Выбрать главу

— Внимание! Всех вас отправляют туда, где вы получите свободу и работу. Если будете вести себя как следует, бояться нечего. Но имейте в виду: поезд под надежной охраной, кто попытается бежать, будет немедленно убит. Каждые шесть часов вас будут выпускать на пятнадцать минут, а начнете шуметь и пачкать вагон — прикончат.

Он обвел нас суровым взглядом, словно пресекая возможное возмущение, и вышел из вагона, охранник за ним. Дверь закрыли на засов — мы услышали железный лязг.

После нескольких толчков поезд тронулся и поехал, медленно, то и дело останавливаясь и только изредка развивая приличную скорость.

Мы устроили совещание.

— Теперь или никогда, — сказал я товарищам. — Если не сбежим из поезда, всё — до конца войны нам не вырваться.

Они согласились. Оставалось выбрать подходящее место и время. Один из крестьян сказал, что лучше всего смыться на очередной пятнадцатиминутной остановке. Но мы отказались от этой идеи — на стоянках охранники были начеку.

Решено было дождаться вечера — когда въедем в леса, окружающие Кельце. Только вот выпрыгнуть из такого окошка непросто. Я припомнил, как мы делали в подобных случаях в детстве: трое поднимали четвертого и сначала пропихивали, а потом выталкивали его наружу.

— Но тогда, — заметил второй крестьянин, — нам понадобится помощь других солдат.

— Заручиться согласием всего вагона все равно придется, — возразил ему на это Франек. — Ведь из-за нас могут наказать всех, и если они воспротивятся нашему побегу, нам конец. — Он посмотрел на меня: — Ты должен убедить их. Скажи, кто ты и зачем собираешься бежать. Произнеси речь.

После секундного колебания я согласился. Роль моя в этом деле была такова, что отказываться не пристало. К тому же у меня имелся некоторый опыт в искусстве красноречия. В юности я намеревался стать великим оратором, много работал над собой, изучил любимые приемы всех крупных европейских политиков и дипломатов.

Итак, план был готов. Мы сидели как на иголках и ждали, когда стемнеет и начнутся леса. Франек то и дело выглядывал в окно. Наконец он порывисто шепнул:

— Пора. Скоро подъедем куда надо. Толкай свою речь.

Я встал и громко заговорил:

— Поляки! Сограждане! Послушайте меня. Я не солдат, а офицер. Мы — я и вот эти трое — хотим спрыгнуть с поезда и скрыться, но наша цель — примкнуть к польской армии. Немцы лгут — мы знаем, что наши отважно бьются. Не хотите ли и вы выполнить свой воинский долг, бежать вместе с нами и сражаться за родину?

При первых моих словах люди встрепенулись, потом стали усмехаться, словно слушали бред сумасшедшего. Но чем дальше, тем серьезнее они становились, и многие явно собирались помешать нам. Я замолчал.
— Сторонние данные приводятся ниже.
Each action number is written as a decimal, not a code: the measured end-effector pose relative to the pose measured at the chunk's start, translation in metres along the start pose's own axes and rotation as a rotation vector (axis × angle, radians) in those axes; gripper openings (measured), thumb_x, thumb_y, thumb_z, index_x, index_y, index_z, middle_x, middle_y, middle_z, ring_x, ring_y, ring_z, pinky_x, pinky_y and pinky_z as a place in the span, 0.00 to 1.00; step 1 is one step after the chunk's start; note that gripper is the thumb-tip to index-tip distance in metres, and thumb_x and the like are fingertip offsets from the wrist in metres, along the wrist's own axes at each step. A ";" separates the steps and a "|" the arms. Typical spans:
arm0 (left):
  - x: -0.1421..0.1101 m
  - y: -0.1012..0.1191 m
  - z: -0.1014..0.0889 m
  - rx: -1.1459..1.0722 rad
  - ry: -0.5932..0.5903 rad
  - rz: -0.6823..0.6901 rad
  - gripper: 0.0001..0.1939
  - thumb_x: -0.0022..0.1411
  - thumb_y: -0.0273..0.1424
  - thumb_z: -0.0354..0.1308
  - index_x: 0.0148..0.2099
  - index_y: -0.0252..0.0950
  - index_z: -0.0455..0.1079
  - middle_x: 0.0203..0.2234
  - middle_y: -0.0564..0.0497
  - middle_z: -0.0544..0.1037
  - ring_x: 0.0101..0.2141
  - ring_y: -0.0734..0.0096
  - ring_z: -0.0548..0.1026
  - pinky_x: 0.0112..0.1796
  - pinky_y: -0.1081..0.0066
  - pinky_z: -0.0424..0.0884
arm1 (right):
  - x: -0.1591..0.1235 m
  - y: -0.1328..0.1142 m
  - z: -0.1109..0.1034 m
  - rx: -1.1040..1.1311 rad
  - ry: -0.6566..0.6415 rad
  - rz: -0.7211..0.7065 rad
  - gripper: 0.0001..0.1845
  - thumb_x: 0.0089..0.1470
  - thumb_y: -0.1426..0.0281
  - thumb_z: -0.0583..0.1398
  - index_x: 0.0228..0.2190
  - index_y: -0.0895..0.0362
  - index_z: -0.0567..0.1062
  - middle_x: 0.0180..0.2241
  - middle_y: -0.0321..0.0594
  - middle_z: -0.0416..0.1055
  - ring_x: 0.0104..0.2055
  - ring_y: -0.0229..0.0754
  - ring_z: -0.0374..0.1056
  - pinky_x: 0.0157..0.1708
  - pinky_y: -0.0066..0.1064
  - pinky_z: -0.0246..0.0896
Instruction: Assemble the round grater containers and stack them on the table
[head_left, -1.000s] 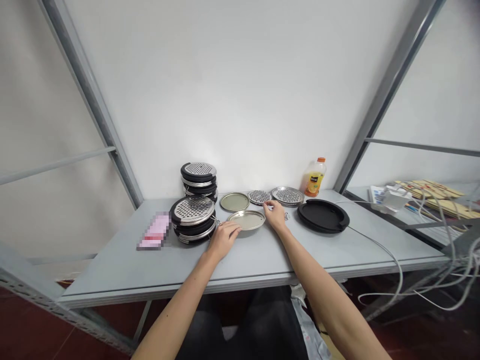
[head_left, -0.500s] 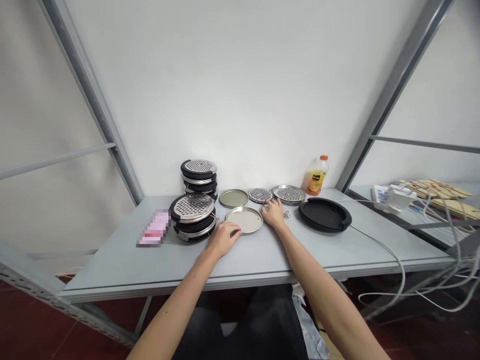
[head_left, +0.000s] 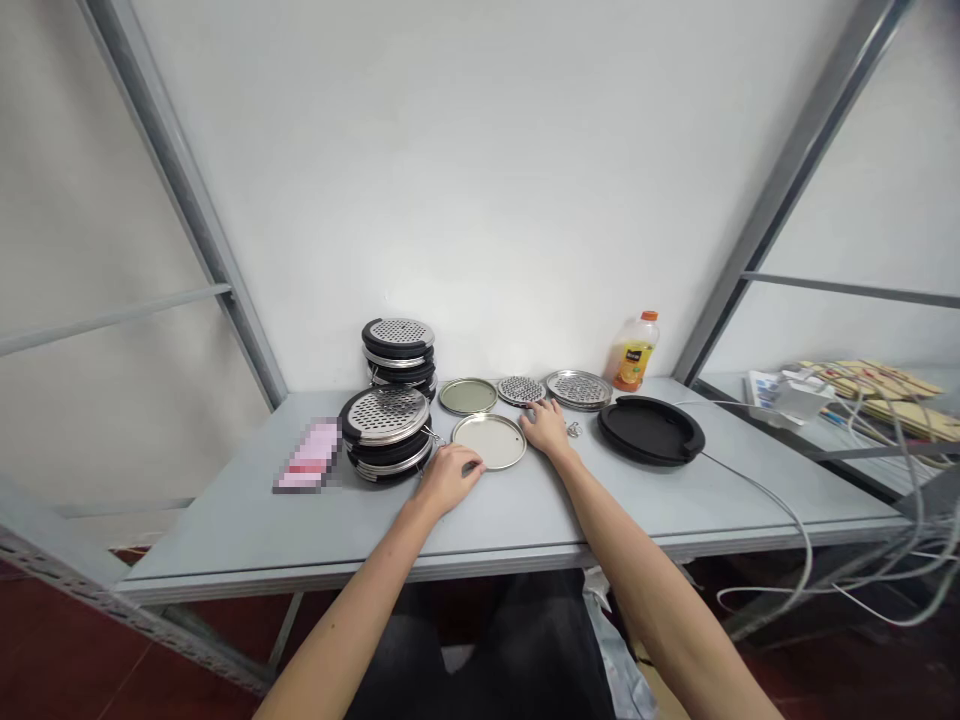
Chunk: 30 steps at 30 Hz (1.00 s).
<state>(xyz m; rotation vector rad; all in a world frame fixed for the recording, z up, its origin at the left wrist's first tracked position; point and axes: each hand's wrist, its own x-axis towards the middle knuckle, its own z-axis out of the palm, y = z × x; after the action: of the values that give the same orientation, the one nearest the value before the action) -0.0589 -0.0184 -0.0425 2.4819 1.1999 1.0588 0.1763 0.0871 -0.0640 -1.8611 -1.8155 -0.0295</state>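
Observation:
My left hand [head_left: 448, 477] rests on the grey table [head_left: 525, 510], fingers curled loosely at the near left rim of a plain round metal lid [head_left: 489, 441]. My right hand [head_left: 547, 430] lies just right of that lid, fingers stretched toward a small perforated metal disc [head_left: 520, 390]. A second plain lid [head_left: 468, 396] lies behind. Left of my left hand stands a stack of black rings topped with a perforated plate [head_left: 385, 432].
A taller stack of the same parts [head_left: 398, 349] stands at the wall. A larger perforated plate [head_left: 578, 389], a black round tray [head_left: 651, 430], an orange juice bottle [head_left: 634, 352] and a pink item [head_left: 309, 459] sit on the table. Cables [head_left: 780, 510] hang right.
Both hands have drawn slightly nearer to me along the lid's rim; the right hand slid back from the small perforated disc. The view shifted a little.

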 end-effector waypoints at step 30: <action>0.001 0.009 -0.006 -0.032 -0.018 -0.014 0.09 0.63 0.33 0.56 0.35 0.37 0.76 0.33 0.51 0.80 0.38 0.65 0.75 0.44 0.65 0.66 | 0.002 0.003 -0.003 -0.004 0.186 -0.157 0.34 0.46 0.78 0.53 0.58 0.67 0.62 0.60 0.54 0.58 0.61 0.54 0.54 0.59 0.41 0.51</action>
<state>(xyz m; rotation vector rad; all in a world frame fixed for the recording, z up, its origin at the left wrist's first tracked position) -0.0566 -0.0243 -0.0337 2.4501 1.1847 1.0415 0.1806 0.0883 -0.0617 -1.6551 -1.8266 -0.2538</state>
Вагон зашумел — вскипели споры, одни одобряли, другие возражали. Человек семь-восемь солдат постарше в дальнем конце вагона яростно противились всем моим доводам.

— С чего это мы должны вам помогать? — кричал один из них. — Если вы сбежите, немцы расстреляют всех остальных. А нам самим бежать незачем. Когда мы начнем работать, немцы будут с нами прилично обращаться. Да и вам от побега никакого толку не будет, только хуже станет.

Несколько голосов поддержали его:

— Нет, нет! Не пускайте их! Нас всех расстреляют.

Я всегда считал, что ничто так не подхлестывает оратора, как злость. Нужные слова находились сами собой.

— Вы молоды, — говорил я. — Большинству из вас по двадцать лет, кому-то всего восемнадцать. Неужели вы готовы прожить всю жизнь в рабстве у немцев? Они хотят покорить Польшу и уничтожить поляков. Ведь так они и говорили. Допустим, когда-нибудь вы вернетесь домой. Что скажут ваши родные и друзья, когда узнают, что вы работали на врагов?

Мои противники сразу притихли. Может, я и не убедил большую часть солдат попытать счастья вместе с нами, но удерживать нас они раздумали. Восемь человек все же присоединились к нам. Еще несколько вызвались помочь выпрыгнуть из окошка. Уже достаточно стемнело, чтобы приступить к делу. К тому же пошел дождь, это означало, что мы промокнем и продрогнем, зато уменьшало риск напороться на охранника. Я наскоро объяснил, что надо делать, и мы выстроились перед двумя окошками — по шестеро перед каждым. Первым выбросили Франека. Один ухватил его под руки, другой — под коленки, третий взялся за лодыжки. Мы прислушались — все тихо. Я выглянул наружу, но Франека не увидел. Или ему удалось встать и побежать, или он лежал на земле и был незаметен в темноте под дождем.